Seylan
Ayan‡
a,
Gurcan
Gunaydin‡
b,
Nisa
Yesilgul-Mehmetcik
c,
M. Emre
Gedik
b,
Ozlem
Seven
*c and
Engin U.
Akkaya
*d
aDepartment of Chemistry, Bilkent University, 06800, Ankara, Turkey
bDepartment of Basic Oncology, Hacettepe University, 06100, Ankara, Turkey
cUNAM-National Nanotechnology Research Center, Bilkent University, 06800, Ankara, Turkey. E-mail: ozlemseven90@yahoo.com
dState Key Laboratory of Fine Chemicals, Dalian University of Technology, 2 Linggong Road, 116024 Dalian, China. E-mail: eua@dlut.edu.cn
First published on 16th November 2020
We propose to overcome oxygen deficiency and light attenuation problems in photodynamic therapy (PDT), by separating photoexcitation and singlet oxygen delivery of the PDT process into two distinct operations to be carried out sequentially, at different locations. We now demonstrate the viability of this approach, using 2-pyridone derivative which yields a relatively stable endoperoxide. The initial storage endoperoxide obtained is transformed enzymatically into a more labile compound when placed in hypoxic cell cultures, and releases singlet oxygen significantly faster. The potential of this approach in advancing PDT beyond its current limits is exciting.
We are interested in transforming PDT into a broadly applicable therapeutic protocol.3 Our approach to achieve that is to separate the photosensitization event from the delivery of singlet oxygen, which is widely believed to be the primary cytotoxic agent of PDT. Thus, a “storage” compound for singlet oxygen has to be designed,4 which can react with molecular oxygen under typical photosensitization conditions, without any limitation on the wavelength of irradiation, since it is to be carried out ex situ, and then, the metastable product has to be transferred to the tumour site where it would release its cargo, preferably in response to a cancer related chemical or enzymatic cue. This approach postulates that singlet oxygen produced stoichiometrically (as opposed to catalytically through photosensitization) by the chemical transformation of the carrier molecule, would be sufficient to trigger apoptotic response in cancer cells. While to the best of our knowledge, there is no data concerning the value of intracellular quantum yields of singlet oxygen generation by any photosensitizer, a reasonable comparison of the photochemically generated singlet oxygen versus that from endoperoxide decomposition is to be found in one of our earlier studies.3b Using a bimodular compound (thus, ensuring equal concentrations of the photosensitizer and the endoperoxide), it was shown that the initial relative rate of the singlet oxygen generation by photosensitization is only 60-fold faster compared to the endoperoxide-released singlet oxygen, even in oxygen-saturated DMSO. The quantum yield of the intracellular photosensitized singlet oxygen generation is expected to rapidly approach zero, as cellular hypoxia becomes more severe.

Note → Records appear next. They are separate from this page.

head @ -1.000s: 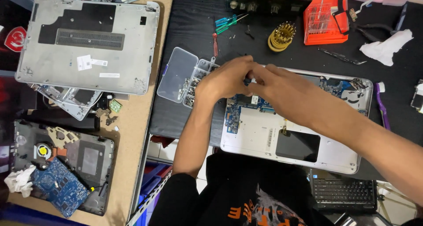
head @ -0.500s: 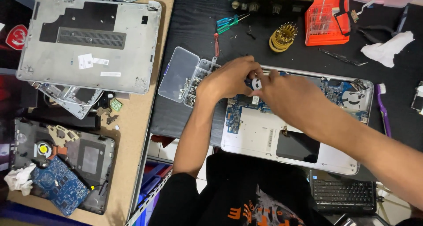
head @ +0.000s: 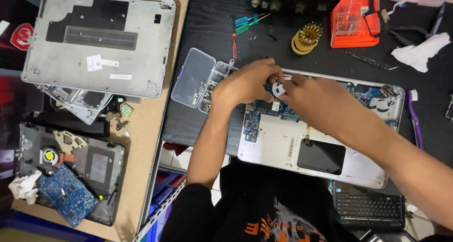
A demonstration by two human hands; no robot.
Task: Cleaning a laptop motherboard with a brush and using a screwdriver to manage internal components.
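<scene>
Open silver laptop base (head: 302, 150) lying flat on the black bench (head: 207, 39), bottom cover off, blue circuit board (head: 257, 121) showing along the top and left, black square patch (head: 322, 156) low down near the middle. Big grey laptop cover (head: 99, 39) resting well apart on the wooden bench (head: 141, 124) to the left. Clear plastic parts box (head: 198, 79) with its lid open, just beside the laptop base and touching the left wrist. Orange tool case (head: 351, 22) and round brass bit holder (head: 306, 38) further up the bench. Left hand (head: 247, 84) and right hand (head: 314, 98) meeting over the top edge of the laptop base. Small round white and dark part (head: 278, 88) pinched between the fingertips of both hands, right above the blue board. Both grips narrow, closed on that small part. Compared with half a second ago: hands in nearly the same spot, small part seen a bit more clearly between the fingers now; one second ago, part hidden under the hands.
</scene>
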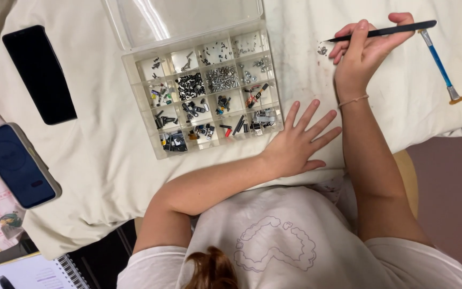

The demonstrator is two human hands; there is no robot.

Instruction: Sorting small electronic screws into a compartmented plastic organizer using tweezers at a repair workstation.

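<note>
Spread over the whole work surface, a cream cloth (108, 160), rumpled, hanging off the near edge.

Toward the far edge, near the middle: a clear plastic organiser box (204, 88), many small compartments, lid (183, 18) thrown back flat beyond it. Inside, dark and silvery screws and small parts, sorted by cell — a few red and orange bits along the near row.

Near the left edge, a black phone (38, 72) lying dark, screen up. Closer to the near-left corner, a second phone (17, 165) in a pale case, blue screen, resting partly off the cloth on a patterned pink-and-white surface. At the very near-left corner, the edge of a spiral notebook (54, 270).

Left hand (298, 142): open, fingers fanned, palm flat on the cloth just beside the box's near-right corner, holding nothing.

Right hand (364, 48): closed in a pinch round a slim black tool (380, 31), lifted toward the far-right part of the cloth, tool lying nearly level with its tip pointing left. Just below that tip, a tiny cluster of loose screws (322, 51) on the cloth.

Near the right edge, a blue-handled screwdriver (439, 67), lying at a slant, apart from the hand.
</note>
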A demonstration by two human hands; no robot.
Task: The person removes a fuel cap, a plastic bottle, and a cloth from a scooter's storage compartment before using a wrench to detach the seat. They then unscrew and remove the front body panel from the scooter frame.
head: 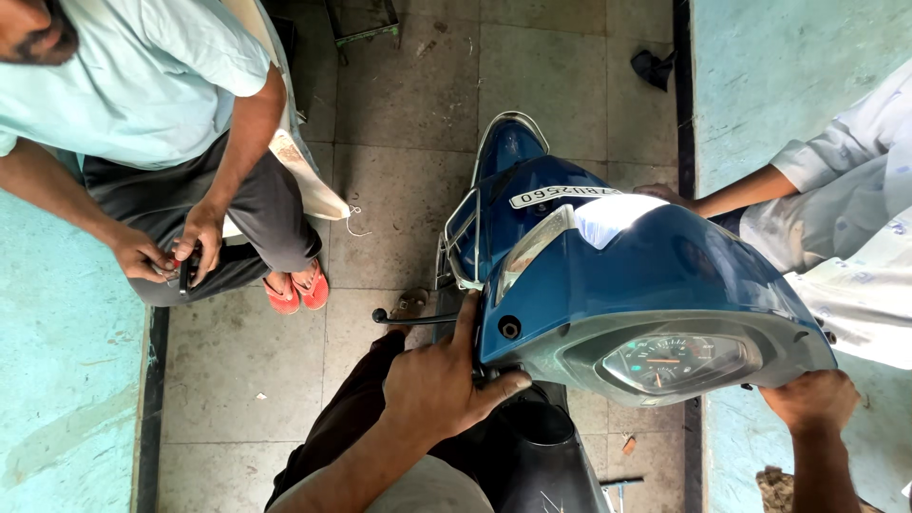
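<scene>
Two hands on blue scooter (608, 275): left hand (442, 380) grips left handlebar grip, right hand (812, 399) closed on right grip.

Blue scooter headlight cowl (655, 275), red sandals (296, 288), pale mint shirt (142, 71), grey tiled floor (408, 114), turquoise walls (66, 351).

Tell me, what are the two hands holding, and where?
The left hand grips the blue scooter at its left handlebar, by the brake lever. The right hand holds the right side under the speedometer.
</scene>
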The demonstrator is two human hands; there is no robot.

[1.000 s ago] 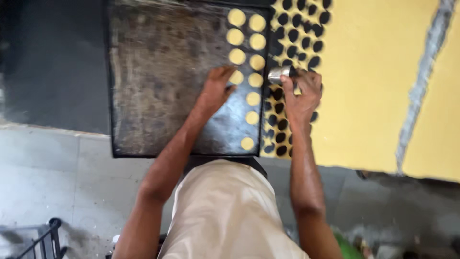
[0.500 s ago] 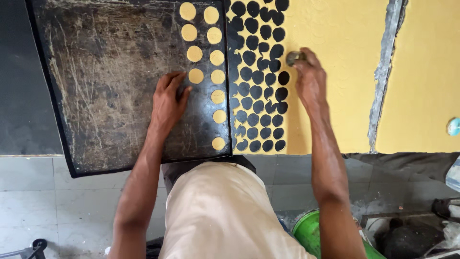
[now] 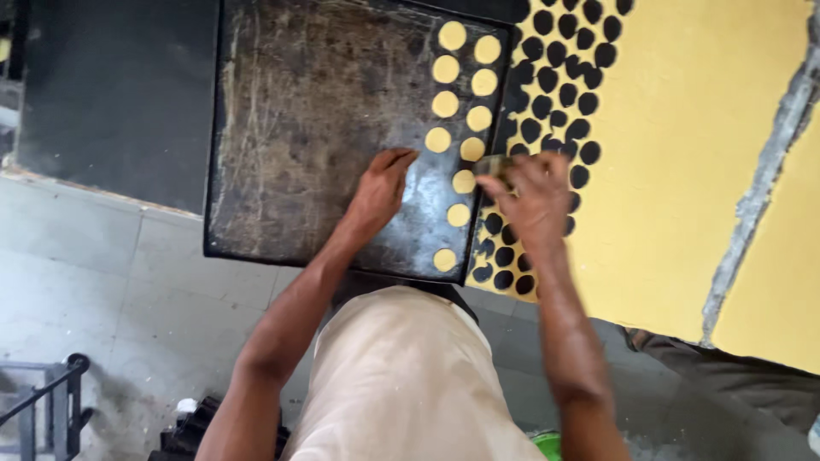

As for the singlet oxygen storage in the first stage, we considered various options such as arenes, 2-pyridone and furan derivatives. They all form endoperoxides of varying thermal stabilities when reacted with singlet oxygen generated by photosensitization. Most of these endoperoxides release singlet oxygen when they undergo cycloreversion. A few years ago, we demonstrated that photothermally generated singlet oxygen from anthracene endoperoxides attached to gold nanorods clearly led to apoptosis in cancer cell cultures.3a Since endoperoxide decomposition rates generating singlet oxygen show a wide variation depending on the kind of arene, and substituent-related stereoelectronic factors, we believe that it is possible to control and alter singlet oxygen generation rates by structural (chemical) changes which can be induced in vivo. This could regenerate singlet oxygen, in principle, where it is needed without oxygen or light (Fig. 1).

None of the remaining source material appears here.